*Exercise aim*.
All lines of the entries with "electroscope" in them must be listed.

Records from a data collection

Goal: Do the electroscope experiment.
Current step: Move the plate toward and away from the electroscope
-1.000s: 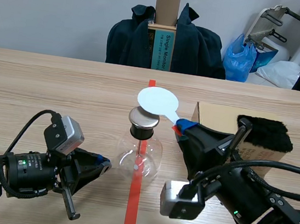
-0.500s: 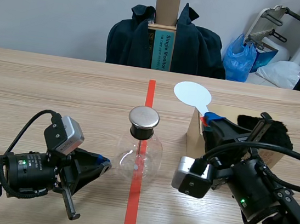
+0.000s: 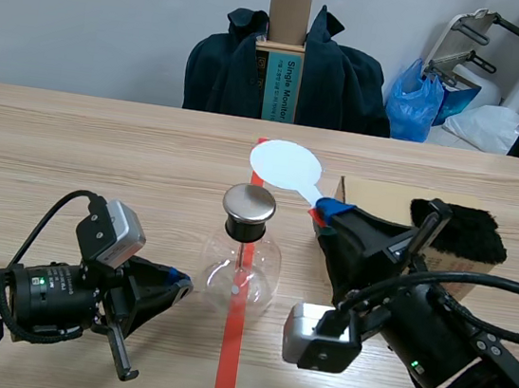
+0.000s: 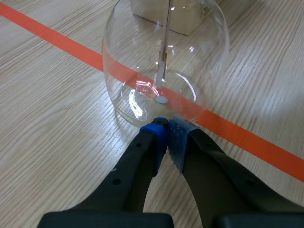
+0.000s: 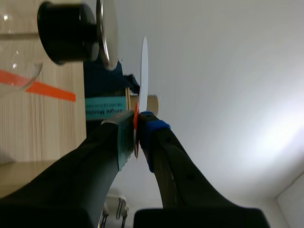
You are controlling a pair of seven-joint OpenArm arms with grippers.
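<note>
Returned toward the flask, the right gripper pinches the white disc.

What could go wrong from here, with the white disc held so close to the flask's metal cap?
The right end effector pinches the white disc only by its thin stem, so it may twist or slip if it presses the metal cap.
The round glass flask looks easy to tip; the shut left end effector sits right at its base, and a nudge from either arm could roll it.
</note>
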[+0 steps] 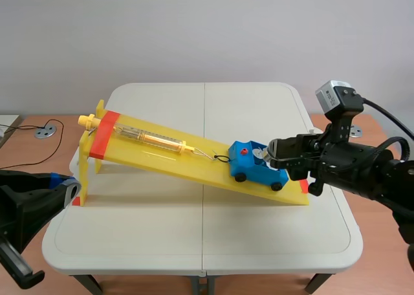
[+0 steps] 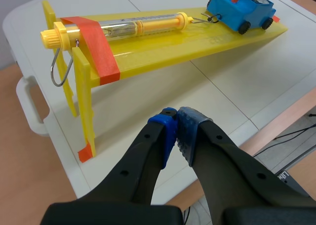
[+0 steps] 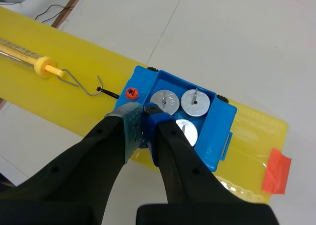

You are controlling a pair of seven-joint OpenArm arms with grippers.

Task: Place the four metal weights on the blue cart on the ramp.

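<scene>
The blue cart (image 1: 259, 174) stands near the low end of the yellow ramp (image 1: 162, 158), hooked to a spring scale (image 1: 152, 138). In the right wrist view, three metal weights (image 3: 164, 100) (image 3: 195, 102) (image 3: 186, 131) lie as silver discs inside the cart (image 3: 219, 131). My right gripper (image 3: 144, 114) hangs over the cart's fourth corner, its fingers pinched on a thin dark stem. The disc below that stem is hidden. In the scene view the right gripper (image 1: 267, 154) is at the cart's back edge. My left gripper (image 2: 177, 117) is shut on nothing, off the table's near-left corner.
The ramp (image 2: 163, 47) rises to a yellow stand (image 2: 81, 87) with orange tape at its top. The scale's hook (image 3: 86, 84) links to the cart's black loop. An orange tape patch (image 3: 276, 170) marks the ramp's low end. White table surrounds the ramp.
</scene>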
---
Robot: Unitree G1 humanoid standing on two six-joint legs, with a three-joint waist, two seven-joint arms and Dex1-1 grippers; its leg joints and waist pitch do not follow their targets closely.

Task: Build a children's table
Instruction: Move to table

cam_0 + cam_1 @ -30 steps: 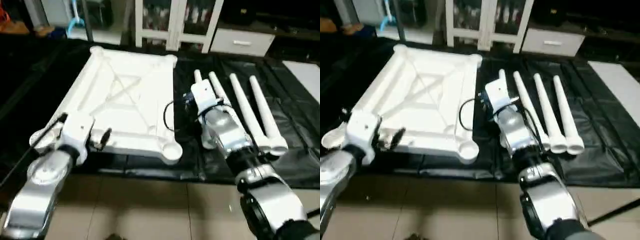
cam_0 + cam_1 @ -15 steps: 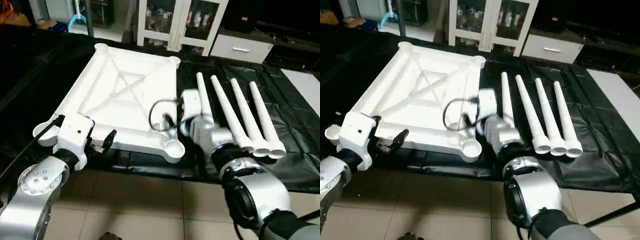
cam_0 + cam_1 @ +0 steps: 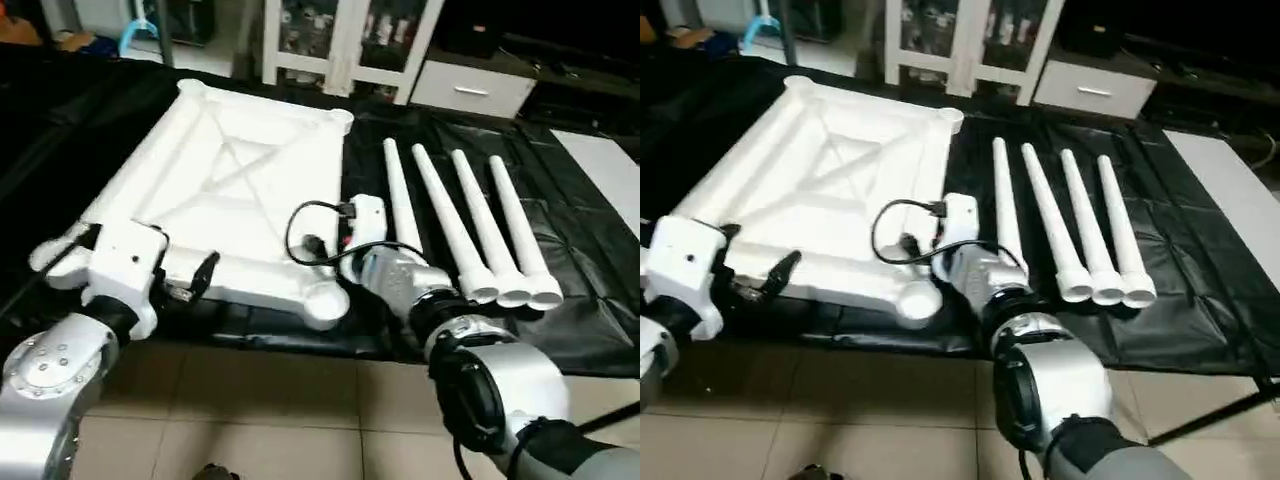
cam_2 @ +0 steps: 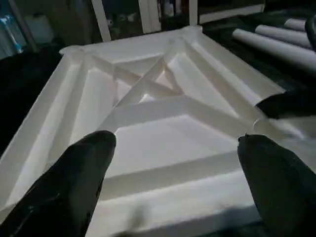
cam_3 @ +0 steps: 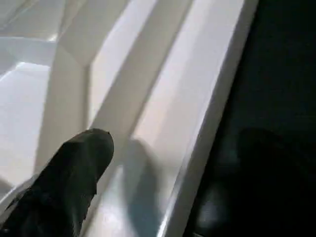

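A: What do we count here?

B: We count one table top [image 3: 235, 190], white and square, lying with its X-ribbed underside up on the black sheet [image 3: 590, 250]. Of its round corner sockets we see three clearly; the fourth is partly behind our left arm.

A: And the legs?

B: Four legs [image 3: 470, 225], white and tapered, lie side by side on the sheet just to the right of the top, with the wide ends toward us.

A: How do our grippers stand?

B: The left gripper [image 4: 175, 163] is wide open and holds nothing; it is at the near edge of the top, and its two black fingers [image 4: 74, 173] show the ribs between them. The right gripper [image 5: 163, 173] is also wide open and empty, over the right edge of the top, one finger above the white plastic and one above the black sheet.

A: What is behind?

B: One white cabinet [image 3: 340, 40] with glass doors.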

*Task output*.
Goal: Do the electroscope experiment.
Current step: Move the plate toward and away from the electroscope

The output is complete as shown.